** Work request **
The entries below contain a stretch that opens with the line containing "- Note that" and closes with the line containing "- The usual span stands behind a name"; set down that stretch exactly, both ends included, and nothing else.

##############################

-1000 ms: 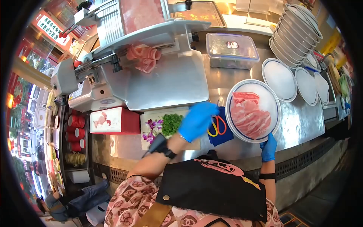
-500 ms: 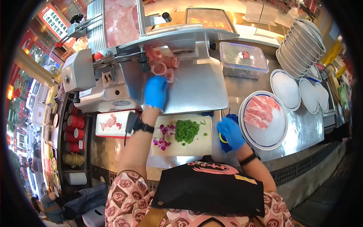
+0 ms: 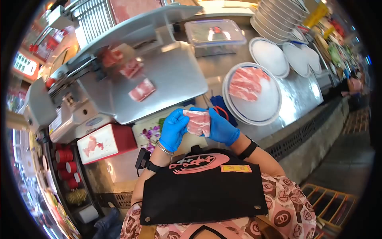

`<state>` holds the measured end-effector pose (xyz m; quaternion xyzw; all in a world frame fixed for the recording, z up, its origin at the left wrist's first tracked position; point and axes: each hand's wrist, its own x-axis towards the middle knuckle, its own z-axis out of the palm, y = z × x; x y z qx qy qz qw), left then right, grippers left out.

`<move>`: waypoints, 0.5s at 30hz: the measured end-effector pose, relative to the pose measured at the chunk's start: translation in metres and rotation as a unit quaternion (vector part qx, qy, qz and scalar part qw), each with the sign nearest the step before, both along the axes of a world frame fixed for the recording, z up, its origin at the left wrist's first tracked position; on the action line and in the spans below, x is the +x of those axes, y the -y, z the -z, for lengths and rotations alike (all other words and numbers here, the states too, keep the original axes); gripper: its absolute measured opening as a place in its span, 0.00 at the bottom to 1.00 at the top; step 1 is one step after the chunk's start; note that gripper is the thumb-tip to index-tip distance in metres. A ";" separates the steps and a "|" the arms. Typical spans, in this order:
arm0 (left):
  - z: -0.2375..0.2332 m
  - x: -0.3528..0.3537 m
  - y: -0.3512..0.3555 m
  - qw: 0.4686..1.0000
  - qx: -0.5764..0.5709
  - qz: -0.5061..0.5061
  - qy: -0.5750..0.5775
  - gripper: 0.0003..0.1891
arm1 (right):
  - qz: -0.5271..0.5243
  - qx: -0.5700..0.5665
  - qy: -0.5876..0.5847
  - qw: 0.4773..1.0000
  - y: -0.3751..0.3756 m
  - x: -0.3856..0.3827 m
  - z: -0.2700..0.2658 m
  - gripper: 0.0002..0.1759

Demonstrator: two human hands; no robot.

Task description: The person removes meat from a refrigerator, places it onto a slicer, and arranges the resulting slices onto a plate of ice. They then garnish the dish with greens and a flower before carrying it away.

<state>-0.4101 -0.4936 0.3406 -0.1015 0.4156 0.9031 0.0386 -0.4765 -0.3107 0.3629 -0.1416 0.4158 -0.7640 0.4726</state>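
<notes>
Close to my apron, my left hand (image 3: 174, 130) and my right hand (image 3: 223, 128), both in blue gloves, grip a slice of marbled raw meat (image 3: 197, 123) by its two sides. Partly hidden under my hands lies a light cutting board (image 3: 140, 128) with purple flowers (image 3: 150, 136) and a bit of chopped greens (image 3: 161, 122). Beyond them, rolled meat slices (image 3: 142, 90) rest on the metal tray (image 3: 175, 79) of the meat slicer (image 3: 79, 113). To the right, a round plate (image 3: 262, 110) with a blue rim carries fanned meat slices (image 3: 247, 83).
A lidded plastic box (image 3: 215, 36) stands beside the slicer, with a tall stack of plates (image 3: 276, 20) and several white-filled plates (image 3: 269, 57) farther right. A red box with a white top (image 3: 99, 145) sits at left. Dark blue cloth (image 3: 219, 104) lies near my right hand.
My left hand has come back from the slicer with a meat slice, and my right hand has moved left to hold it too. The view has turned and shifted.
</notes>
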 end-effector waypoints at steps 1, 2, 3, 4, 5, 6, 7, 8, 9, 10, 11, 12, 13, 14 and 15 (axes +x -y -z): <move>0.008 -0.003 -0.009 1.000 0.002 0.013 0.007 0.09 | 0.015 -0.117 0.170 0.978 -0.009 0.002 0.000 0.28; 0.015 -0.008 -0.019 0.999 -0.007 0.023 0.025 0.09 | 0.025 -0.114 0.168 0.979 -0.023 0.001 0.001 0.28; 0.021 -0.014 -0.031 0.999 -0.004 0.029 0.024 0.09 | 0.096 -0.074 0.120 0.985 -0.043 -0.001 0.004 0.24; 0.026 -0.019 -0.043 0.998 0.000 0.035 0.044 0.09 | 0.166 -0.033 0.072 0.983 -0.062 -0.001 0.006 0.20; 0.033 -0.025 -0.054 0.997 0.003 0.039 0.065 0.09 | 0.169 -0.031 0.072 0.982 -0.078 -0.004 0.007 0.20; 0.041 -0.032 -0.065 0.996 0.002 0.046 0.072 0.09 | 0.237 0.079 -0.031 0.968 -0.094 -0.010 0.007 0.19; 0.043 -0.040 -0.075 0.996 0.003 0.048 0.074 0.09 | 0.299 0.187 -0.133 0.926 -0.107 -0.016 0.007 0.18; 0.045 -0.050 -0.086 0.994 -0.031 0.053 0.086 0.09 | 0.300 0.189 -0.131 0.926 -0.118 -0.022 0.006 0.18; 0.048 -0.060 -0.097 0.991 -0.066 0.057 0.098 0.10 | 0.332 0.321 -0.269 0.845 -0.127 -0.031 0.004 0.17; 0.057 -0.071 -0.110 0.991 -0.065 0.058 0.098 0.10 | 0.348 0.439 -0.395 0.728 -0.133 -0.038 0.003 0.16; 0.065 -0.082 -0.123 0.984 -0.172 0.004 0.051 0.11 | 0.348 0.439 -0.394 0.728 -0.135 -0.046 0.003 0.16; 0.059 -0.087 -0.129 0.959 -0.278 -0.050 0.004 0.13 | 0.366 0.432 -0.462 0.683 -0.136 -0.054 0.004 0.16; 0.052 -0.087 -0.132 0.959 -0.278 -0.051 0.004 0.13 | 0.381 0.421 -0.526 0.633 -0.137 -0.062 0.004 0.16; 0.046 -0.086 -0.134 0.889 -0.436 -0.105 -0.097 0.14 | 0.358 0.417 -0.564 0.616 -0.140 -0.070 0.003 0.16; 0.034 -0.084 -0.137 0.780 -0.575 -0.154 -0.193 0.16 | 0.358 0.416 -0.565 0.616 -0.142 -0.075 0.000 0.16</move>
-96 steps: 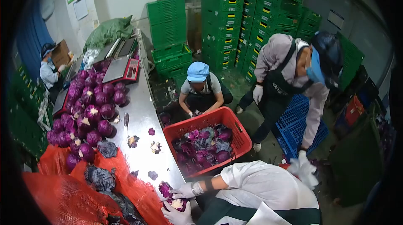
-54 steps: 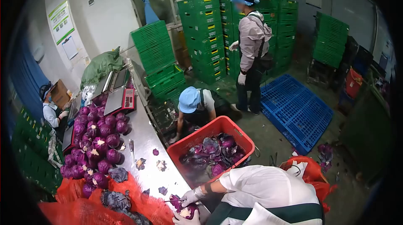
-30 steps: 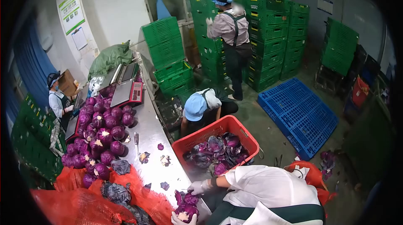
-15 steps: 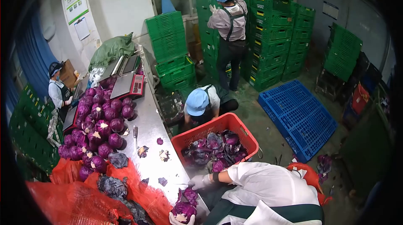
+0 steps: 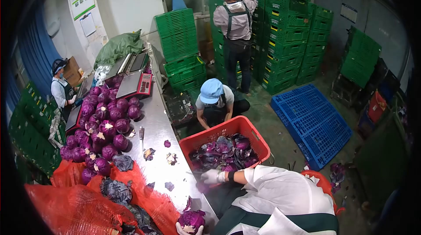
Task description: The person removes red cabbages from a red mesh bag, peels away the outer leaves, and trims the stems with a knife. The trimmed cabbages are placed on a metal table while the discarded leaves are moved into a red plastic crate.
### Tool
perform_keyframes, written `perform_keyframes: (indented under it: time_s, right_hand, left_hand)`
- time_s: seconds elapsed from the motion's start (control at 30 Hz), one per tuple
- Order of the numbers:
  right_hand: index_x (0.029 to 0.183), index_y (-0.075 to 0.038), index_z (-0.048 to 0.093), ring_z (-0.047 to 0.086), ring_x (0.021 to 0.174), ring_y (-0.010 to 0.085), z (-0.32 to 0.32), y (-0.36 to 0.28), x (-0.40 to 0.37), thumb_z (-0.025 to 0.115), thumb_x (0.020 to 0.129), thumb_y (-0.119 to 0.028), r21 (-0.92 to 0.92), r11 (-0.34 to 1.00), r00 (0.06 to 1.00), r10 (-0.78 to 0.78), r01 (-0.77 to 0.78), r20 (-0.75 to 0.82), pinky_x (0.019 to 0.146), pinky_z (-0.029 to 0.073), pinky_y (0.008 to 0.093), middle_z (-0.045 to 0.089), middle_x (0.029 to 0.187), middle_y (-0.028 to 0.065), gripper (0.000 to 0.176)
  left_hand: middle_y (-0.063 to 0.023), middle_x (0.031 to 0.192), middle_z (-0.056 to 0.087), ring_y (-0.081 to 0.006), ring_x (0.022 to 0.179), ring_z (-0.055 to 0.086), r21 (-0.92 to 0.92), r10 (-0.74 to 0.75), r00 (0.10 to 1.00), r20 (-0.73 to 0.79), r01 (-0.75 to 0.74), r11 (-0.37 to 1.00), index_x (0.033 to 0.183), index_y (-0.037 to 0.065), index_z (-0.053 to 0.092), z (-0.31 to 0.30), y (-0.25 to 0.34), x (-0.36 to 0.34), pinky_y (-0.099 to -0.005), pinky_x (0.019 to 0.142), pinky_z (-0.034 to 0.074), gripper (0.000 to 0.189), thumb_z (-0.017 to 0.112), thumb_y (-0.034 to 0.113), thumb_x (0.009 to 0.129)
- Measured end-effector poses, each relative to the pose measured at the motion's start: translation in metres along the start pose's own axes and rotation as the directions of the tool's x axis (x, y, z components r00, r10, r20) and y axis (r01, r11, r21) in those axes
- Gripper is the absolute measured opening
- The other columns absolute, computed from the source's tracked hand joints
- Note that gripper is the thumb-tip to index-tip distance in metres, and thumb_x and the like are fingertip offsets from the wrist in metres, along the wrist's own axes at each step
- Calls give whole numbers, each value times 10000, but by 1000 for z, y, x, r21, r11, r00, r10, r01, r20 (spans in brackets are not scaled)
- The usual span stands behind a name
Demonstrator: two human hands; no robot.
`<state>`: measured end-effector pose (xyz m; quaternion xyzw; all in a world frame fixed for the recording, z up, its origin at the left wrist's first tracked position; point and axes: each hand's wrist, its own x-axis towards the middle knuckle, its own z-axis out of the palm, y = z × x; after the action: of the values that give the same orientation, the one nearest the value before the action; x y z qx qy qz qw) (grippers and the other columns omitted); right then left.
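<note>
At the table's near edge, my left hand (image 5: 180, 229), in a white glove, cups a red cabbage (image 5: 191, 220) from below, its pale cut stem facing up. A loose purple leaf (image 5: 188, 203) stands up behind that head. My gloved right hand (image 5: 213, 176) is by the near corner of the red crate (image 5: 186, 147), fingers closed. Against its fingers is a blurred purple cabbage leaf (image 5: 202, 186), partly smeared by motion. Inside the crate lie dark outer leaves (image 5: 224, 145). A knife (image 5: 141, 137) rests on the metal table (image 5: 160, 125) among leaf scraps.
Many red cabbages (image 5: 115, 114) are heaped beside a scale (image 5: 142, 84). Red mesh sacks (image 5: 79, 208) cover the near left. One person (image 5: 212, 96) crouches behind the crate; another (image 5: 237, 20) faces stacked green crates (image 5: 280, 42). A third (image 5: 61, 86) stands left. A blue pallet (image 5: 311, 123) lies right.
My right hand has moved up from the cabbage toward the crate, and the cabbage in my left hand shows fewer loose leaves. The crouching person has lifted their head; the standing person has turned.
</note>
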<state>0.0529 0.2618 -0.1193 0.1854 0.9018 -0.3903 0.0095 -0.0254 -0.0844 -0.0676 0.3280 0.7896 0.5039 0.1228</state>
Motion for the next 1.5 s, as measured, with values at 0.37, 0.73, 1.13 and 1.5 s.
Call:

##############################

** Answer to the problem **
- Note that gripper is the thumb-tip to index-tip distance in metres, and thumb_x and the like are fingertip offsets from the wrist in metres, along the wrist's own axes at each step
- Calls give whole numbers, each value times 10000, but by 1000 for z, y, x, r21, r11, r00, r10, r01, r20 (spans in brackets are not scaled)
- The usual span stands behind a name

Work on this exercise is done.